Before you begin creating your SPF record, there are a few steps you should take in order to organize the information needed effectively. You will need to make note of all of the servers that will be sending outgoing mail traffic. For example:
- web server
- in-office mail server (e.g., Microsoft Exchange)
- your ISP's mail server
- mail server of your end users' home ISP
- any other mail server
* Remember, only the final mail server is relevant. You do not need to include previous hops in the SPF record.
Once this has been done, you will want to gather a list of your domains. You can use the information within the Agari user portal to ensure you are including the correct domains that send traffic. You can find the list of your registered domains within the Agari PRO portal by going to: Domains>Manage
When configuring SPF, make sure you only list a server once. SPF lookups resolve to an IP address. You are only limited to 10 DNS look ups. You will want to ensure you are not adding the same server for multiple host names (e.g., "agari.com" and "www.agari.com").
Consider using the
ip4:x.x.x.x (or ip6) notation so recipients can avoid DNS lookups entirely.
Typically you might only list outgoing mail servers since SPF's purpose is to validate sending mail servers. However you will need to consider whether your inbound mail gateways (MXs) will ever generate bounce messages, system reports, alerts, or other administrative messages. If this is the case (and it almost ***always*** is), you will want to use the "mx" mechanism unless those servers are already covered by an IP range you already specified via ip4, ip6, or some other include.
Only "include" existing SPF records. Do not include a name that does not have a published SPF record. This will probably make your SPF record invalid.
Publish SPF records for HELO names used by your mail server. Example:
example.com. IN TXT "v=spf1 mx -all" mailserver.example.com. IN TXT "v=spf1 a -all"
Checking HELO/EHLO names is recommended by the SPF RFC. Publishing a HELO rule involves creating an SPF record linked to the HELO FQDN used by your mailserver, There are two rules to follow when publishing a HELO rule. The first rule would be activated by any from address ending with your domain (using the example above that would be "@example.com"). This would validate emails only if it came from an IP address associated with the MX record for "example.com". The second rule would be to activated by a HELP identification of "mailserver.example.com", and would only validate the email coming in from the IP address associated with that server.

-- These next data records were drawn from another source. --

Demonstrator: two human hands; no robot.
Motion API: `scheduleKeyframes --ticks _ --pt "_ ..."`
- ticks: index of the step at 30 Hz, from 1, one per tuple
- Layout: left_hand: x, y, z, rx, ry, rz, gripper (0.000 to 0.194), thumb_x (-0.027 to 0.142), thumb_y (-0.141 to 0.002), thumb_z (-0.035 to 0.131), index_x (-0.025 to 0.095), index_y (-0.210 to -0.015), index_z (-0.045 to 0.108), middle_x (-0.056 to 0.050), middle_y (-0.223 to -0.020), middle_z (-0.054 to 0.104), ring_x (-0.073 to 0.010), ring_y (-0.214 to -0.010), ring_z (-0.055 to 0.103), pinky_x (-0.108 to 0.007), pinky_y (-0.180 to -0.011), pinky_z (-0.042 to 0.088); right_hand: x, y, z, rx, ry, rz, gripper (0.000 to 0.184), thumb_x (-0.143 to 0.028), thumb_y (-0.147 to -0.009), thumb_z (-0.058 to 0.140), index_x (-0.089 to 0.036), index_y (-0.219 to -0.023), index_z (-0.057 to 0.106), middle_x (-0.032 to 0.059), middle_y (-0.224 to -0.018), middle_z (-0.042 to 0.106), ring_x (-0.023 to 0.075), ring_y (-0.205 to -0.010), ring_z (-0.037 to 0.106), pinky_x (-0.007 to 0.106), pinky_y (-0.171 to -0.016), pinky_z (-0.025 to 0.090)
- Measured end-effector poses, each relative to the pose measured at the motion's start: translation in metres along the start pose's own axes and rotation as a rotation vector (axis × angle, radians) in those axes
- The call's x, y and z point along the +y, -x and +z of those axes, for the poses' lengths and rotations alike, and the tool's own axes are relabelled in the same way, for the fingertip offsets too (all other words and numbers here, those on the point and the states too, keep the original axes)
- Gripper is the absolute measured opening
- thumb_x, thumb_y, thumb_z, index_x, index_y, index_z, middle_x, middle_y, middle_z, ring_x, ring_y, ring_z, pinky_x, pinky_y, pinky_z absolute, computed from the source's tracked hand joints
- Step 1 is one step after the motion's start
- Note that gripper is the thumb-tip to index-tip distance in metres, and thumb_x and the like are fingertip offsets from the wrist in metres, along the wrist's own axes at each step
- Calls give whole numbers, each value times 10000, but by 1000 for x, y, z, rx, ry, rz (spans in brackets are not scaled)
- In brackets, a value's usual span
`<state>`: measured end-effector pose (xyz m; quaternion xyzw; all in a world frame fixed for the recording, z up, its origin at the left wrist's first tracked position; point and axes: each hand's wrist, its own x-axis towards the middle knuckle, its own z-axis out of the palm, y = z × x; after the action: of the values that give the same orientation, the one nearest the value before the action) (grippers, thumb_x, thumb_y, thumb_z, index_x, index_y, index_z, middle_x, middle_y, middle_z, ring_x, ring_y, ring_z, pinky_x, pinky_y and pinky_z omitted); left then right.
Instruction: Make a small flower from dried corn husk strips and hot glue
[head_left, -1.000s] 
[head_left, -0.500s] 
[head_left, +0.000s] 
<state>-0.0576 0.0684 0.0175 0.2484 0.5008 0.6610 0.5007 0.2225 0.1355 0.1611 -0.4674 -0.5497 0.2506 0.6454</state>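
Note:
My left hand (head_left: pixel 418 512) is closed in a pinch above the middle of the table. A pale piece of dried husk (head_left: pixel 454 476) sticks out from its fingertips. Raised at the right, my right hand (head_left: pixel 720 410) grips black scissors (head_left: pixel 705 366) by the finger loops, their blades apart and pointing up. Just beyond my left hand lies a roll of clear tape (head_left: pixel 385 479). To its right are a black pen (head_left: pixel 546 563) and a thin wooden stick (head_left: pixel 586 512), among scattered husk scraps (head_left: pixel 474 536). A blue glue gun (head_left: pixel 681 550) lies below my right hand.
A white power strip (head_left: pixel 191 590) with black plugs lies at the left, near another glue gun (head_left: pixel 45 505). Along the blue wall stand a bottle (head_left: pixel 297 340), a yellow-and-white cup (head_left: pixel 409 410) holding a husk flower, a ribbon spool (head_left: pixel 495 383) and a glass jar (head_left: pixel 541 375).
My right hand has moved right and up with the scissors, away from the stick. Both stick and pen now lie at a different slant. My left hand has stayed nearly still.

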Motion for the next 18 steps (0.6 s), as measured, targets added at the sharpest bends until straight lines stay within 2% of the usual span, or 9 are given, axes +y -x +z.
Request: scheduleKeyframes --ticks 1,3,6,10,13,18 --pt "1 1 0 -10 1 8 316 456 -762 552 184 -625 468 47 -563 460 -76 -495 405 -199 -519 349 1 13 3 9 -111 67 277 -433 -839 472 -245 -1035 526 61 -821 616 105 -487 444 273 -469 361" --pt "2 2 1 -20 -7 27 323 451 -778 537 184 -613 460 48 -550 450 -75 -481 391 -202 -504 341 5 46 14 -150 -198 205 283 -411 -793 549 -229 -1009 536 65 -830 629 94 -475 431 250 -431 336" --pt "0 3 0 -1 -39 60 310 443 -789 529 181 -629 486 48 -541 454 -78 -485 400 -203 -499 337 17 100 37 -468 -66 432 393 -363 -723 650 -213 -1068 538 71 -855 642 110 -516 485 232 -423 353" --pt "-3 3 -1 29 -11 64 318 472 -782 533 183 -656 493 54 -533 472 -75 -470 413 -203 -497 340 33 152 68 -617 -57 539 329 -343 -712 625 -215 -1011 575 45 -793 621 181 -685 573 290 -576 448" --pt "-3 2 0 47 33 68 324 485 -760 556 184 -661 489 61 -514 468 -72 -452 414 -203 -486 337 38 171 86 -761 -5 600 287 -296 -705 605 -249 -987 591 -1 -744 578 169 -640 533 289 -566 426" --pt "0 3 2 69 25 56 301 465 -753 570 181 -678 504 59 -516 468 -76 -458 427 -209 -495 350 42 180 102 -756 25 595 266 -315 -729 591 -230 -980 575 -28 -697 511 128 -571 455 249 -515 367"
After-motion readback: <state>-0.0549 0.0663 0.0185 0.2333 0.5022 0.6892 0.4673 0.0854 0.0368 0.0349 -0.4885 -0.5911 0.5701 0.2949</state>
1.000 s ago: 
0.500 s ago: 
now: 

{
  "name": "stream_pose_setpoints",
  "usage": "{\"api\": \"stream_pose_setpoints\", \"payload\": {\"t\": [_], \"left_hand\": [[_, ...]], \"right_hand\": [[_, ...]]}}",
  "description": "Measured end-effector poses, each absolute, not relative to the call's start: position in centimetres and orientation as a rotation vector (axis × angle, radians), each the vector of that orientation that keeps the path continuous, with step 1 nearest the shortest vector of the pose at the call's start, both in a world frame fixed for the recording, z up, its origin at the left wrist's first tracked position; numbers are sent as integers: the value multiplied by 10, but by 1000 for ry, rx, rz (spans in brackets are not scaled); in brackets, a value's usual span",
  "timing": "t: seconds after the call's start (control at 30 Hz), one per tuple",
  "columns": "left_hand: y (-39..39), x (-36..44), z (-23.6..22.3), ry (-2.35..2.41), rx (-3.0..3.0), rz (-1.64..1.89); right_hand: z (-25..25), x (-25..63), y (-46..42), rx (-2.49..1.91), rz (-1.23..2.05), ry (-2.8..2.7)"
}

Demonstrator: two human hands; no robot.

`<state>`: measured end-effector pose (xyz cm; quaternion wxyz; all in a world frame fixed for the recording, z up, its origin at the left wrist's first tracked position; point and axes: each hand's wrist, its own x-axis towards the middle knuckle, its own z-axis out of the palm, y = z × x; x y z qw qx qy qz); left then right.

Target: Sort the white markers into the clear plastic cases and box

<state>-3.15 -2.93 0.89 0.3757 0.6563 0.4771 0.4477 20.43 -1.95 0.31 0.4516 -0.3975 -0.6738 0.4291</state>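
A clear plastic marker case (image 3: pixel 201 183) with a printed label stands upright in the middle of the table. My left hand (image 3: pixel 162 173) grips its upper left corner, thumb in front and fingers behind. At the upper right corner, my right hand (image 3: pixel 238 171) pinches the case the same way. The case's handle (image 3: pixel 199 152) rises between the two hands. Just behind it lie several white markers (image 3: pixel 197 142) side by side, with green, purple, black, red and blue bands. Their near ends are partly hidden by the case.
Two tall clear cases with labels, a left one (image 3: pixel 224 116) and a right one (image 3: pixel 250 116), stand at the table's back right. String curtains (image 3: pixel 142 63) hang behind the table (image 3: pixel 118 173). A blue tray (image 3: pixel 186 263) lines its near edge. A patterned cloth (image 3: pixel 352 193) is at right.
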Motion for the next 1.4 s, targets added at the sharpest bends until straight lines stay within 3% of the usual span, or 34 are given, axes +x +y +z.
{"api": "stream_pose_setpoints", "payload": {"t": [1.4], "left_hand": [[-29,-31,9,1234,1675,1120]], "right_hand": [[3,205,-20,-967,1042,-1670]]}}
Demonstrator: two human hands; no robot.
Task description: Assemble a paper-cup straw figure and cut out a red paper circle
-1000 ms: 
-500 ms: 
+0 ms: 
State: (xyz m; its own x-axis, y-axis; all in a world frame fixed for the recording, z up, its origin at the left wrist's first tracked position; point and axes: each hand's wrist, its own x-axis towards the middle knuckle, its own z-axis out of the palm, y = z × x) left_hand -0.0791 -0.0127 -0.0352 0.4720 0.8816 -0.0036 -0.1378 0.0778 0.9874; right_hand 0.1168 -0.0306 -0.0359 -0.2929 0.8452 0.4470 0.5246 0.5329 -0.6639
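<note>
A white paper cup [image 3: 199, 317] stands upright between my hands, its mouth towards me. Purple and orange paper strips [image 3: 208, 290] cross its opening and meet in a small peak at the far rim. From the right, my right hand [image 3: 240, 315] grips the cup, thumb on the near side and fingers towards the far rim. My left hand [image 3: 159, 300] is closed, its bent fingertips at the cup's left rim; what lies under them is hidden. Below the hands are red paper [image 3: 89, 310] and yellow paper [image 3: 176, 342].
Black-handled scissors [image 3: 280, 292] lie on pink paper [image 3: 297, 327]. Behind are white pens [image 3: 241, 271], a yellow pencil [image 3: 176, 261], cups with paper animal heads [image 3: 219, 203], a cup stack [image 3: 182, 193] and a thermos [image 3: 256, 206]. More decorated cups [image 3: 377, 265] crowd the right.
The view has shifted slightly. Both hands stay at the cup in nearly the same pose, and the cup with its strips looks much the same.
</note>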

It is best if you configure null SPF records for domains that do not send mail. Once you feel comfortable with the implementation of SPF on your mail sending domains. People who are sending spoofed emails will aim towards sending mail from domains you do not generally send email from. This is because the assumption is that there will not be as many configurations of authentication techniques on such domains. Setting up SPF on these domains will help combat this way of thinking.
Before you implement your SPF record, you should use a SPF testing tool to ensure it is valid. An example of a tool that can be used would be: SPF Tools. We also provide a SPF lookup tool if you would like to view if a domain has a current SPF record and if so you can check if it is valid: SPF Tool
Always make sure to publish your SPF in the correct DNS server. As you know SPF is based on DNS look ups. Without creating the SPF on the correct DNS server, recipients will be unable to look up your record correctly and it will fail. If you are not sure which DNS server is the "authoritative" DNS server , you can always do a "whois" lookup on your domain or you can ask your domain hosting company.
Make sure to let your users know that you have implemented SPF. They may need to configure SMTP Auth in their own email client.